D'après leur version, l'ex-épouse de l'apôtre aurait quitté le domicile conjugal il y a plus de 31 ans, avant d'initier une procédure de divorce qui aurait abouti à un jugement définitif. Le communiqué précise qu'elle serait partie en emportant plusieurs biens du ménage. Des années plus tard, Léopold Mutombo, remarié à la suite du divorce prononcé, aurait néanmoins choisi de soutenir financièrement son ancienne épouse de manière régulière, par souci humanitaire.

Cette aide aurait toutefois cessé, expliquent les avocats, en raison d'« interférences extérieures ». Ils citent notamment un dénommé Carlos, présenté comme un faux agent de sécurité.
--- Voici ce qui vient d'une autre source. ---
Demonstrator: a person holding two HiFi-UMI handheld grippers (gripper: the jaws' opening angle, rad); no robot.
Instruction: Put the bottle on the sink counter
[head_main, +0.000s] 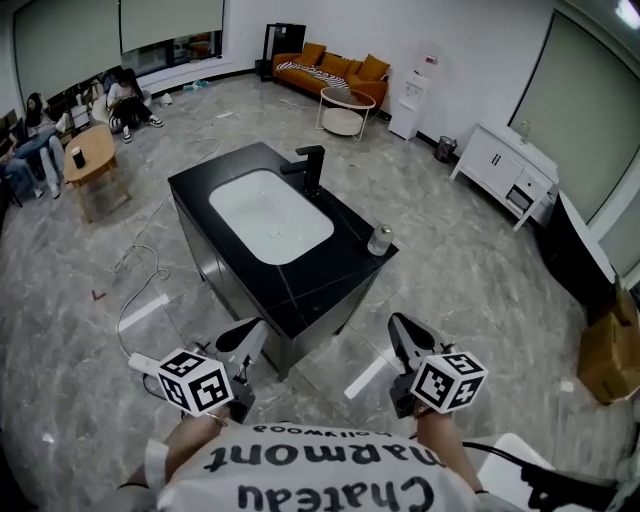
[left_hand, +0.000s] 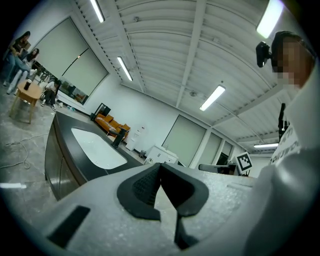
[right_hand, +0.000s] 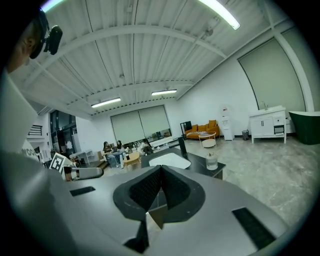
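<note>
A small clear glass bottle (head_main: 380, 240) stands upright on the near right corner of the black sink counter (head_main: 310, 278), beside the white basin and a black faucet (head_main: 310, 166). Both grippers hang in front of the counter, short of it and apart from the bottle. My left gripper (head_main: 255, 328) is shut with nothing between its pads (left_hand: 160, 166). My right gripper (head_main: 398, 322) is also shut and empty (right_hand: 161, 169). In the right gripper view the bottle (right_hand: 212, 161) shows ahead, right of the jaws, on the counter (right_hand: 197, 163). The left gripper view shows the counter (left_hand: 75, 155) but not the bottle.
The counter stands alone on a grey marble floor. An orange sofa (head_main: 335, 70), a round table (head_main: 347, 108) and a water dispenser (head_main: 410, 100) are at the back. A white cabinet (head_main: 505, 165) is right, a cardboard box (head_main: 610, 350) far right. People sit far left. A white cable (head_main: 140, 290) lies on the floor.
</note>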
Le cabinet met aussi en cause un média, dont le nom n'est pas mentionné, et une ONG qualifiée d'« opportuniste », accusés d'instrumentaliser l'affaire à des fins sensationnalistes, en violation des règles d'éthique et de déontologie.

Dans leur mise au point, les conseils du pasteur rappellent les sacrifices réalisés par ce dernier à ses débuts dans le ministère, ainsi que son dévouement religieux et familial. Ils soutiennent que certaines pressions médiatiques viseraient à nuire à la réputation de l'homme de Dieu et à l'œuvre qu'il représente.

Cette prise de parole survient dans un contexte de vifs débats sur les réseaux sociaux et au sein de l'opinion congolaise. Une partie du public réclame plus de transparence, tandis que l'autre dénonce une campagne de dénigrement contre le leader religieux.